Work task:
Retype exactly the lines that run from the start of the data to the line holding "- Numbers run", including both, and only those.

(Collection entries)
####

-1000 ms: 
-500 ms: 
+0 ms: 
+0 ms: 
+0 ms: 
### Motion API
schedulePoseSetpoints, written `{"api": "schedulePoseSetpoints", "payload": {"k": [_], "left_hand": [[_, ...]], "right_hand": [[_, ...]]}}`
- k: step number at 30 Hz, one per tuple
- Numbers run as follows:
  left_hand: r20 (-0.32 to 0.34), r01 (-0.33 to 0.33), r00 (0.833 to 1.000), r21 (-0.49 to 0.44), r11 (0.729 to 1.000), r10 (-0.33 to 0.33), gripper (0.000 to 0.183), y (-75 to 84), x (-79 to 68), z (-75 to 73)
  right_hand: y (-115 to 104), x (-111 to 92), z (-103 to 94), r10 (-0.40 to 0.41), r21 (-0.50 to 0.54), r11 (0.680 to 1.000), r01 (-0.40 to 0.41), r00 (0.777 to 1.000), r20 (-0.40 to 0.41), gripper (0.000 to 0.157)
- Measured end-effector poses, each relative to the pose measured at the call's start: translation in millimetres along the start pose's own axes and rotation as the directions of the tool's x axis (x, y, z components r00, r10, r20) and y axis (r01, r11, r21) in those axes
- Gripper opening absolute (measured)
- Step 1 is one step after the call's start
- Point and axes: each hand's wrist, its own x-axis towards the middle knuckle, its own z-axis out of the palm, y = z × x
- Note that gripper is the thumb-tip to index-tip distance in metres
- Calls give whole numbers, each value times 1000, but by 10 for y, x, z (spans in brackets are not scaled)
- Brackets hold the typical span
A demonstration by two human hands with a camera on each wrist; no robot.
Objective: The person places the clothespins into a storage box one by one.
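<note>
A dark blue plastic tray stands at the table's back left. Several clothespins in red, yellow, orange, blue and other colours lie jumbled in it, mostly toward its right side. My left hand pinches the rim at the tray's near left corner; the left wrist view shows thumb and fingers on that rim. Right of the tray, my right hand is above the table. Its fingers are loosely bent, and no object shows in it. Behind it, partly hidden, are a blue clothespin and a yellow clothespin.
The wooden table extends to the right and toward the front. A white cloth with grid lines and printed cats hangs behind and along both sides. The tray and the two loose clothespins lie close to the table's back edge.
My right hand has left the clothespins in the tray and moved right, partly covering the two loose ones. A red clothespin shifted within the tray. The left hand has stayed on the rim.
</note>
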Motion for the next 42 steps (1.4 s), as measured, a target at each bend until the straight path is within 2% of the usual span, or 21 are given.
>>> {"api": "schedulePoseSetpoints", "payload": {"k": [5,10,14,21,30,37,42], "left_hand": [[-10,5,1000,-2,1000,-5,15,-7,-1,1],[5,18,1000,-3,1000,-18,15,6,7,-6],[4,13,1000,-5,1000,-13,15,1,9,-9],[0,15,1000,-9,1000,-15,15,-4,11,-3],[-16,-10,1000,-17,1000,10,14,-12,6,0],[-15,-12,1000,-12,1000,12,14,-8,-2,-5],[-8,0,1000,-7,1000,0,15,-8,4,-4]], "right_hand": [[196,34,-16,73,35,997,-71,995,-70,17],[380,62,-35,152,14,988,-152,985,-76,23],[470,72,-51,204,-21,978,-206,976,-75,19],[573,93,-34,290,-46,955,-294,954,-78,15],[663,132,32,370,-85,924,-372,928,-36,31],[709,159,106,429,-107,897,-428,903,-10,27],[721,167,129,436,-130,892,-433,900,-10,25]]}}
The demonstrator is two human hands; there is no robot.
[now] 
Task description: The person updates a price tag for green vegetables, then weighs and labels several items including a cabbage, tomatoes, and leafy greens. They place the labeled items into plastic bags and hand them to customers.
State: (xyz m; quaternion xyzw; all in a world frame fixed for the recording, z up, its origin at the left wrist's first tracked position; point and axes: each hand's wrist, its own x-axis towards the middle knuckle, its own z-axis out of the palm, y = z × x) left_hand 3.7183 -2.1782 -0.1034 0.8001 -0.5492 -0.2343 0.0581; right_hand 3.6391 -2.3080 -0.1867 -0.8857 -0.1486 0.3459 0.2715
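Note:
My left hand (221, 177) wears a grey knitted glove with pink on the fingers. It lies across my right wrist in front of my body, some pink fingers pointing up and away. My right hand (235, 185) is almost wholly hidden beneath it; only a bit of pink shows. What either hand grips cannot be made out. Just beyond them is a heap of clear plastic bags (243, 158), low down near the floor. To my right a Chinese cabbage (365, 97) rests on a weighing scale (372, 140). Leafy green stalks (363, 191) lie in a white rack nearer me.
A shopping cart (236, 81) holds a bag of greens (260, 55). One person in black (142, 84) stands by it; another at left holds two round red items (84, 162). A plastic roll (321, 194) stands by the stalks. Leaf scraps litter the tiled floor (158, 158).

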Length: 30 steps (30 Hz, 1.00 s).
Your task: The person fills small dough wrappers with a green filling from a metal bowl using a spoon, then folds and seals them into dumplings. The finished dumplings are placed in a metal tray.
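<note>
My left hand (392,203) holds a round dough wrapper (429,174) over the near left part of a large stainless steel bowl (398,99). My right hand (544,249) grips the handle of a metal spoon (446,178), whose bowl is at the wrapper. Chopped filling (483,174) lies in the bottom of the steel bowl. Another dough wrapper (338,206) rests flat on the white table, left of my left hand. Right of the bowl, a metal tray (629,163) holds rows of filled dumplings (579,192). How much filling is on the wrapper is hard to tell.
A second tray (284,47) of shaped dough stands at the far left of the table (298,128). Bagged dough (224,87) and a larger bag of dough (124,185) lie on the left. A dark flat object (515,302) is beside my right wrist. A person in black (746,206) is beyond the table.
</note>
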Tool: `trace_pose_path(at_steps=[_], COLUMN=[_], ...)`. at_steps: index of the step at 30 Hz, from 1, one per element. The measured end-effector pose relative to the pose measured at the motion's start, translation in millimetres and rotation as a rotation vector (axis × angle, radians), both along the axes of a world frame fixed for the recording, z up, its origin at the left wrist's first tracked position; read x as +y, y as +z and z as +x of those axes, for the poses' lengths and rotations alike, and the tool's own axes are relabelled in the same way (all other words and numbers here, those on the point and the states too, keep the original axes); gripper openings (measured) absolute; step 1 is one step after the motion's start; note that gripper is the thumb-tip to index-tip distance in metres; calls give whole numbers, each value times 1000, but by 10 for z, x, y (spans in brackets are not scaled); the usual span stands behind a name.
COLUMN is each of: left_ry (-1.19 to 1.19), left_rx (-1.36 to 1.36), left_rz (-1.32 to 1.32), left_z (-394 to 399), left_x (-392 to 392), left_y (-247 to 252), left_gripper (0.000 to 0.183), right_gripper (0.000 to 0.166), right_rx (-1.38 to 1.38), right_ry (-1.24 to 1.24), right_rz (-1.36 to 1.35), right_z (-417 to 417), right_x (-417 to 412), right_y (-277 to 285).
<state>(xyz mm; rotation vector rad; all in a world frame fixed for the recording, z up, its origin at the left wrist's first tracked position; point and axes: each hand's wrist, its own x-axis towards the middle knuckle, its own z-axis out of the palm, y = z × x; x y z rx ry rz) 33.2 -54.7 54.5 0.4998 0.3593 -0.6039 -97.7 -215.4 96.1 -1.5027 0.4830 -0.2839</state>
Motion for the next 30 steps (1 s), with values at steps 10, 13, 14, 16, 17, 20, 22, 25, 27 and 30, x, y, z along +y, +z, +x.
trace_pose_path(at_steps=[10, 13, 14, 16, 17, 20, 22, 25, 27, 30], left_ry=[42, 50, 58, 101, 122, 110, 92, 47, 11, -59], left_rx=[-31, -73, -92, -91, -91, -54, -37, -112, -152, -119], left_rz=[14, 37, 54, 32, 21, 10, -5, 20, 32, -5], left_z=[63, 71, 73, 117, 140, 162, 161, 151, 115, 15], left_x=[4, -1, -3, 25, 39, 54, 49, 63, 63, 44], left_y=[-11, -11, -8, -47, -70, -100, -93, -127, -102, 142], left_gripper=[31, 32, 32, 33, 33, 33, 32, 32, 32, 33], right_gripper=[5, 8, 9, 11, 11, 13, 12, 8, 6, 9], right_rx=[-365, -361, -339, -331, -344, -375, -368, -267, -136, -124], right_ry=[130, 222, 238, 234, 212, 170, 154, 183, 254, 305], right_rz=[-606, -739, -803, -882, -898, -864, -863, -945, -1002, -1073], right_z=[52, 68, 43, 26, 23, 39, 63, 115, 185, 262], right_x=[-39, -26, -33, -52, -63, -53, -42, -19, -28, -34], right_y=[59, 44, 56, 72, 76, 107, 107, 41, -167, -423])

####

Exercise answer:
-1000 ms: 
-500 ms: 
+0 ms: 
+0 ms: 
+0 ms: 
### Motion API
schedulePoseSetpoints, written `{"api": "schedulePoseSetpoints", "payload": {"k": [_], "left_hand": [[_, ...]], "right_hand": [[_, ...]]}}`
- k: step number at 30 Hz, one per tuple
- Numbers run as follows:

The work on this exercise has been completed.